Reproduce the listing below verbatim.
··· Supplied information ···
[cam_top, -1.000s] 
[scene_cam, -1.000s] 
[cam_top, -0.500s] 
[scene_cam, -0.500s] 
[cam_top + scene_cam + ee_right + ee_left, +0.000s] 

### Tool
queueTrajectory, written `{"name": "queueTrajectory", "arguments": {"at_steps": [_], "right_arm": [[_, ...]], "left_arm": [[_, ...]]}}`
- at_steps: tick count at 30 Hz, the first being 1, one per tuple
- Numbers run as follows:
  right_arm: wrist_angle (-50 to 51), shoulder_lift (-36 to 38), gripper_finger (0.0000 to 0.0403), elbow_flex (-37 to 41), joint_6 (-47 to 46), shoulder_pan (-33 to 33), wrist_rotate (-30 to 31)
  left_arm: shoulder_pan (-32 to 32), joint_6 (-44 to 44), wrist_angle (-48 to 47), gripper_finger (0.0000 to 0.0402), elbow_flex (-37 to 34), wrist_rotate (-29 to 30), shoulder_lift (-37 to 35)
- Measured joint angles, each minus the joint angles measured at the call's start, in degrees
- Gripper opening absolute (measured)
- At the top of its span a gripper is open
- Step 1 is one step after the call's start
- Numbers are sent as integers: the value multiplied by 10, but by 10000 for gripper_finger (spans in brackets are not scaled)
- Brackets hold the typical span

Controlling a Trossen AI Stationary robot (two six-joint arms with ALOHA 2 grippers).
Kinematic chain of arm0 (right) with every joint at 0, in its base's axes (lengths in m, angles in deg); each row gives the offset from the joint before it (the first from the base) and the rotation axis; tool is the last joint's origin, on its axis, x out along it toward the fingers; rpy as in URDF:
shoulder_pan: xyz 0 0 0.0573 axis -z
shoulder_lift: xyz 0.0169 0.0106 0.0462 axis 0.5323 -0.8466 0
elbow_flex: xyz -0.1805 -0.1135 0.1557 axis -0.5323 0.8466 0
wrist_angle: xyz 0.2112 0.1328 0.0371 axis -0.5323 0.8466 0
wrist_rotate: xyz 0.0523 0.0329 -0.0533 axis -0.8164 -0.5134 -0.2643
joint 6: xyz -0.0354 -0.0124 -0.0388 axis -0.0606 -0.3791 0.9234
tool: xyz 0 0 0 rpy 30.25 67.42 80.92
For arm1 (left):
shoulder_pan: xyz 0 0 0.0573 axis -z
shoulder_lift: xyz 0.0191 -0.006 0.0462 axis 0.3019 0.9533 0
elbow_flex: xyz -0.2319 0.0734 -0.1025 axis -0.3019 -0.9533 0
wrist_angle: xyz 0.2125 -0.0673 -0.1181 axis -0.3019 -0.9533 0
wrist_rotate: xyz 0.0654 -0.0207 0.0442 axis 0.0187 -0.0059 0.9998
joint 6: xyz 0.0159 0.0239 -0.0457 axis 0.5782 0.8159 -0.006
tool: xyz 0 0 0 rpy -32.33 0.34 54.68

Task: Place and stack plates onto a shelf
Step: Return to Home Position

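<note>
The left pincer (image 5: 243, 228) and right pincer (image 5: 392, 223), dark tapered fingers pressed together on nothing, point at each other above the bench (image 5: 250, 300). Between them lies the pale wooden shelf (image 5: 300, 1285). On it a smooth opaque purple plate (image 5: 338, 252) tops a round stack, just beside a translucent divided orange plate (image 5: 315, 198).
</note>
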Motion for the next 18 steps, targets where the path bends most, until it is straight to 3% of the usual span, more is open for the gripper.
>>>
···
**Result of the exercise**
[cam_top, -1.000s] 
[scene_cam, -1.000s] 
[cam_top, -0.500s] 
[scene_cam, -0.500s] 
[cam_top + scene_cam + ee_right + ee_left, +0.000s] 

### Tool
queueTrajectory, written `{"name": "queueTrajectory", "arguments": {"at_steps": [_], "right_arm": [[_, ...]], "left_arm": [[_, ...]]}}`
- at_steps: tick count at 30 Hz, the first being 1, one per tuple
- Numbers run as follows:
  right_arm: wrist_angle (-50 to 51), shoulder_lift (-36 to 38), gripper_finger (0.0000 to 0.0403), elbow_flex (-37 to 41), joint_6 (-47 to 46), shoulder_pan (-33 to 33), wrist_rotate (-30 to 31)
  left_arm: shoulder_pan (-32 to 32), joint_6 (-44 to 44), wrist_angle (-48 to 47), gripper_finger (0.0000 to 0.0402), elbow_flex (-37 to 34), wrist_rotate (-29 to 30), shoulder_lift (-37 to 35)
- Measured joint angles, each minus the joint angles measured at the call's start, in degrees
- Gripper opening absolute (measured)
- At the top of its span a gripper is open
- Step 1 is one step after the call's start
- Numbers are sent as integers: the value multiplied by 10, but by 10000 for gripper_finger (spans in brackets are not scaled)
- Brackets hold the typical span

Controlling a Trossen AI Stationary robot (two six-joint arms with ALOHA 2 grippers).
Kinematic chain of arm0 (right) with every joint at 0, in its base's axes (lengths in m, angles in deg); each row gives the offset from the joint before it (the first from the base) and the rotation axis; tool is the last joint's origin, on its axis, x out along it toward the fingers; rpy as in URDF:
shoulder_pan: xyz 0 0 0.0573 axis -z
shoulder_lift: xyz 0.0169 0.0106 0.0462 axis 0.5323 -0.8466 0
elbow_flex: xyz -0.1805 -0.1135 0.1557 axis -0.5323 0.8466 0
wrist_angle: xyz 0.2112 0.1328 0.0371 axis -0.5323 0.8466 0
wrist_rotate: xyz 0.0523 0.0329 -0.0533 axis -0.8164 -0.5134 -0.2643
joint 6: xyz -0.0354 -0.0124 -0.0388 axis -0.0606 -0.3791 0.9234
tool: xyz 0 0 0 rpy 30.25 67.42 80.92
For arm1 (left):
shoulder_pan: xyz 0 0 0.0573 axis -z
shoulder_lift: xyz 0.0191 -0.006 0.0462 axis 0.3019 0.9533 0
elbow_flex: xyz -0.2319 0.0734 -0.1025 axis -0.3019 -0.9533 0
wrist_angle: xyz 0.2125 -0.0673 -0.1181 axis -0.3019 -0.9533 0
wrist_rotate: xyz 0.0654 -0.0207 0.0442 axis 0.0187 -0.0059 0.9998
joint 6: xyz 0.0159 0.0239 -0.0457 axis 0.5782 0.8159 -0.006
tool: xyz 0 0 0 rpy -32.33 0.34 54.68

Task: Place and stack plates onto a shelf
Step: Return to Home Position

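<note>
The left pincer (image 5: 243, 228) and right pincer (image 5: 392, 223), dark tapered fingers pressed together on nothing, point at each other above the bench (image 5: 250, 300). Between them lies the pale wooden shelf (image 5: 300, 1285). On it a smooth opaque purple plate (image 5: 338, 252) tops a round stack, just beside a translucent divided orange plate (image 5: 315, 198).
</note>
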Motion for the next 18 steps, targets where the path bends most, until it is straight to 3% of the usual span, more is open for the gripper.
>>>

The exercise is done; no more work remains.